• [THE TASK]
In the records below, the line with "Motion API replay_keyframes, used" opens the range and the line with "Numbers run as" closes it; print that range exactly and nothing else.

╔══

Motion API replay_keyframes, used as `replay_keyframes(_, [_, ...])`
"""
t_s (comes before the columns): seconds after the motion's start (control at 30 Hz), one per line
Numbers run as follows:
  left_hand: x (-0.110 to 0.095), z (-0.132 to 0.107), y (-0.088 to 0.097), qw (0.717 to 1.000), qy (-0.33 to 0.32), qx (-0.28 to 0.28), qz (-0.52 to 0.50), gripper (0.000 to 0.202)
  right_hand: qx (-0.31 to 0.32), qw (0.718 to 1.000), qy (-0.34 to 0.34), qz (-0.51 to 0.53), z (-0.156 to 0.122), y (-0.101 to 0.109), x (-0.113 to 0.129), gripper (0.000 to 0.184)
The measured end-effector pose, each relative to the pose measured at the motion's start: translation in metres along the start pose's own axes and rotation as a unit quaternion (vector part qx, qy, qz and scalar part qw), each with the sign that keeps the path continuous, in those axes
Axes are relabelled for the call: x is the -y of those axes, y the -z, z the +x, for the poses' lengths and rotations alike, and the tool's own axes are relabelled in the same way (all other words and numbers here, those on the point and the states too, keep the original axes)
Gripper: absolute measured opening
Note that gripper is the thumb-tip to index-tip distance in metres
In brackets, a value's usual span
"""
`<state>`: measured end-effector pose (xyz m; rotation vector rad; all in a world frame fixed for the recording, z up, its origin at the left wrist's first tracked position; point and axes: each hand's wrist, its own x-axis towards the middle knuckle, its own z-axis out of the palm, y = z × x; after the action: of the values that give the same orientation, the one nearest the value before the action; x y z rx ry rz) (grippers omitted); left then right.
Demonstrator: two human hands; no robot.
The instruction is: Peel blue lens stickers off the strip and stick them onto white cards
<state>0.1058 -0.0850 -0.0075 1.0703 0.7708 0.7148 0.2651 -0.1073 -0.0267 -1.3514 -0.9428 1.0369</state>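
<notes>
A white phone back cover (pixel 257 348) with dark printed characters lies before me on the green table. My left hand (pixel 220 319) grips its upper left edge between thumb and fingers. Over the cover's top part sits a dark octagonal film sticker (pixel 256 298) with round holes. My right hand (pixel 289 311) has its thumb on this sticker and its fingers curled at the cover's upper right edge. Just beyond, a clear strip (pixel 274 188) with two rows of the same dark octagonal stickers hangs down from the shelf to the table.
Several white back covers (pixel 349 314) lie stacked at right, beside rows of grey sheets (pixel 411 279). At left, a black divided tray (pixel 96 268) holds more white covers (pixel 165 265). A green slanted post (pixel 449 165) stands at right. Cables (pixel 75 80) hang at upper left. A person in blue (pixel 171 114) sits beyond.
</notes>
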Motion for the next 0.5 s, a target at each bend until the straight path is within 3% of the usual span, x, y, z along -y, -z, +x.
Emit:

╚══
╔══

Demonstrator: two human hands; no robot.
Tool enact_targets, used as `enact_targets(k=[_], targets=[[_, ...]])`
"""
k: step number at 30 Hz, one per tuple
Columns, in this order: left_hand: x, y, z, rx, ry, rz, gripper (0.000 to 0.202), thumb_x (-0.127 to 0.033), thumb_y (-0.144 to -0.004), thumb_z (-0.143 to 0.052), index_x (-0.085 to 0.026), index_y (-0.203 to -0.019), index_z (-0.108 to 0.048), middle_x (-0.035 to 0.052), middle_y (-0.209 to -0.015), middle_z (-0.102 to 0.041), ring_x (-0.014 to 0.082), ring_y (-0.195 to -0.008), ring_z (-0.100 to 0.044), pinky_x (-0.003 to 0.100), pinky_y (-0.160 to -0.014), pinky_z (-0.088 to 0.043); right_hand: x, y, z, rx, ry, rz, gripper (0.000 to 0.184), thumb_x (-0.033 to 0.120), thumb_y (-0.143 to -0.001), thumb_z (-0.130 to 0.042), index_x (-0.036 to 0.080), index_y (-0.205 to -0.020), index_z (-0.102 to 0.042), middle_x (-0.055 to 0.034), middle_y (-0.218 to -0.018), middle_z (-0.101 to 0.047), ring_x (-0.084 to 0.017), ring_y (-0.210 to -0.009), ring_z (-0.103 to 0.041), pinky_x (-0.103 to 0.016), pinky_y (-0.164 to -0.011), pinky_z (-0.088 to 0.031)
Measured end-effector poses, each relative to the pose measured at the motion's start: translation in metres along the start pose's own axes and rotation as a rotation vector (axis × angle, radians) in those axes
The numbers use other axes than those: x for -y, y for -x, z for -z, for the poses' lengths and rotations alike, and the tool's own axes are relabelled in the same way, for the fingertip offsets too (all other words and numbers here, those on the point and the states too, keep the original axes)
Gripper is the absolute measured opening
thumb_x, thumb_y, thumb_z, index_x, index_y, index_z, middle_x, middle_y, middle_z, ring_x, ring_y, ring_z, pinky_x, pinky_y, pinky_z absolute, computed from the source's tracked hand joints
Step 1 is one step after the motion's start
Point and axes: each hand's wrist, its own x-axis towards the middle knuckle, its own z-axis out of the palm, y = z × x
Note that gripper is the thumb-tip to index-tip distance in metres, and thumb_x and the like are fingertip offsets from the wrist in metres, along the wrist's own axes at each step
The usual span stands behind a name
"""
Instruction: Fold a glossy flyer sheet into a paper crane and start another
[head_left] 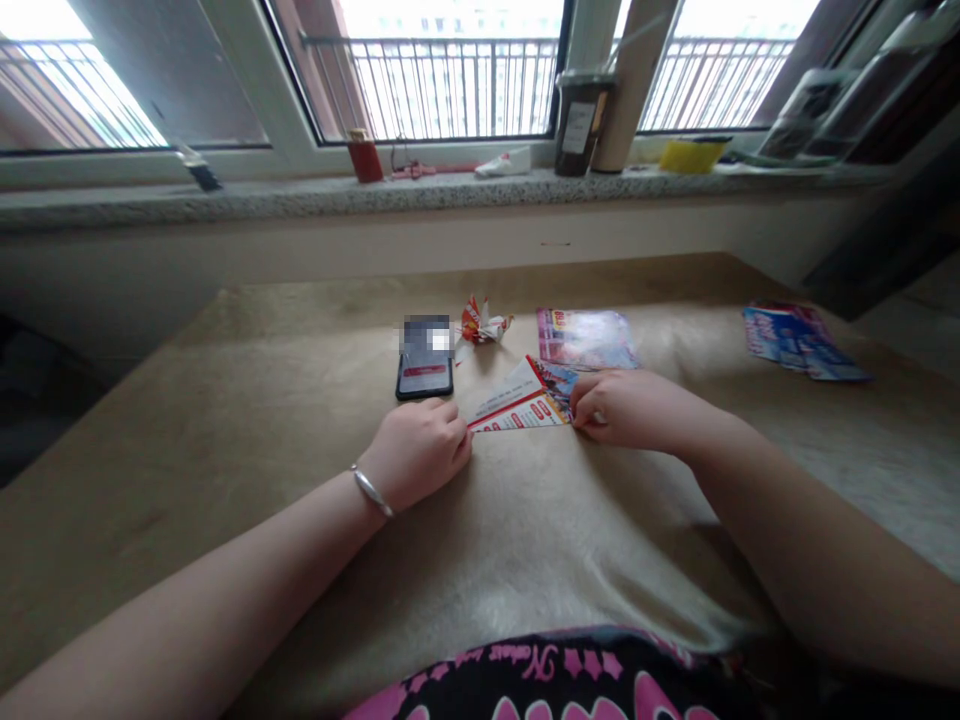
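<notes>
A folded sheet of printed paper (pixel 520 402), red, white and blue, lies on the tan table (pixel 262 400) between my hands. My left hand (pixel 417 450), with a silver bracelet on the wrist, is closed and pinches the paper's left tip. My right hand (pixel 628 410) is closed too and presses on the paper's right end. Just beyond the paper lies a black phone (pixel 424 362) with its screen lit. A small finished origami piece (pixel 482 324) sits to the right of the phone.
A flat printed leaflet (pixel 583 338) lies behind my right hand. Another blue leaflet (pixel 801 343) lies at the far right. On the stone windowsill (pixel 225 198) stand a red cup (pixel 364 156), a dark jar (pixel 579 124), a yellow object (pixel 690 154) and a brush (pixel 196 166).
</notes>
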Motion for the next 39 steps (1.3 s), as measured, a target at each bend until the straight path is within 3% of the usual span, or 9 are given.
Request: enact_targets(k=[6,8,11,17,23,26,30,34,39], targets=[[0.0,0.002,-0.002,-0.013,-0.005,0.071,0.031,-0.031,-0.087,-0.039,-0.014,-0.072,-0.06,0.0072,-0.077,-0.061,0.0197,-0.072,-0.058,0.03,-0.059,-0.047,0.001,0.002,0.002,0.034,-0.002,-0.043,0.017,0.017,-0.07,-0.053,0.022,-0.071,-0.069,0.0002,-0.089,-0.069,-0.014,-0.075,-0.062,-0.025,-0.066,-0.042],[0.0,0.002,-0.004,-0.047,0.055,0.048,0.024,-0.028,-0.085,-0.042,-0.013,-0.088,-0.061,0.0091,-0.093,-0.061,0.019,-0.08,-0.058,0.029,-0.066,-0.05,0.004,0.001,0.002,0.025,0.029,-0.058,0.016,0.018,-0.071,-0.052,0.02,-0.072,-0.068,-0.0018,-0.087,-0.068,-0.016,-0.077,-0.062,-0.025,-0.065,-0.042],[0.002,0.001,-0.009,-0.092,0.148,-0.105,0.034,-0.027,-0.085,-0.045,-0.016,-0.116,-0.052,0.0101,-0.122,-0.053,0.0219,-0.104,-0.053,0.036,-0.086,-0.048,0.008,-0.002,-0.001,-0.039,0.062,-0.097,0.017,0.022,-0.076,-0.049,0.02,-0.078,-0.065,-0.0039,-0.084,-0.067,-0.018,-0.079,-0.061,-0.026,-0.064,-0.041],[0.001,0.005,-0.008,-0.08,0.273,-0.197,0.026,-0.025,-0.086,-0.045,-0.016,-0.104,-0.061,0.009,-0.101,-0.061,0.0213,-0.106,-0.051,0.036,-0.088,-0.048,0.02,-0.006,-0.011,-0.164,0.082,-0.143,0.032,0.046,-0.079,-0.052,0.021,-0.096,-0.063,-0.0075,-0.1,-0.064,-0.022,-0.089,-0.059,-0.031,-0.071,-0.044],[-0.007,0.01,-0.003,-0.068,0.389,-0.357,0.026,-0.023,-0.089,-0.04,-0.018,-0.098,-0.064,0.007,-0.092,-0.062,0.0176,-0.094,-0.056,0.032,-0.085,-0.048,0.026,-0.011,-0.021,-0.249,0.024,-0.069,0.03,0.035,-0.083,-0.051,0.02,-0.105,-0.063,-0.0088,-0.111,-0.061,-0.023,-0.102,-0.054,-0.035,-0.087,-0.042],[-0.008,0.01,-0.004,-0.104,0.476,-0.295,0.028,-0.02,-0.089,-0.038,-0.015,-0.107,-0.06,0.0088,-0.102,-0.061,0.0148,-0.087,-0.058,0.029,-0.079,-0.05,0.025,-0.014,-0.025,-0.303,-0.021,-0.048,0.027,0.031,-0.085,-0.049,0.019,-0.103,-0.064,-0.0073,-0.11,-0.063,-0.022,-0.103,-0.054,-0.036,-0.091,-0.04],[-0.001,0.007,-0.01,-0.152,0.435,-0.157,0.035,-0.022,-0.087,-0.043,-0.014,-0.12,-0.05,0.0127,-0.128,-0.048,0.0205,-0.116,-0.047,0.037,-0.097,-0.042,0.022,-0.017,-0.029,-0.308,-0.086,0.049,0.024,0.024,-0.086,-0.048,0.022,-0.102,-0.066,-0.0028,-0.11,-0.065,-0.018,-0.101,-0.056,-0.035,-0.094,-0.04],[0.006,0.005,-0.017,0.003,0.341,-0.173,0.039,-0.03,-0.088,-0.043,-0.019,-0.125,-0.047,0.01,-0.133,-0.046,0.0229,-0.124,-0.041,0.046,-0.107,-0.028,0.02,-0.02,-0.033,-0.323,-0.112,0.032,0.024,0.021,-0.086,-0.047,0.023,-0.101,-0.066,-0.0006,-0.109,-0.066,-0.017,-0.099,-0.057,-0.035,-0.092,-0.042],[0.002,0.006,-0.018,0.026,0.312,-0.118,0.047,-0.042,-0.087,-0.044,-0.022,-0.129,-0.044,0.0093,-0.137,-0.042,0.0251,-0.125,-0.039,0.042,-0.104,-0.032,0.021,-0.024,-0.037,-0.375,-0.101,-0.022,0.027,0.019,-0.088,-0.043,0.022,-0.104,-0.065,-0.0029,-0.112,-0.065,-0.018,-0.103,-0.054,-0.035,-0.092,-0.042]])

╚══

• [COMPLETED EXERCISE]
Motion API replay_keyframes, used as `replay_keyframes(_, [_, ...])`
"""
t_s (comes before the columns): seconds after the motion's start (control at 30 Hz), one per line
Numbers run as follows:

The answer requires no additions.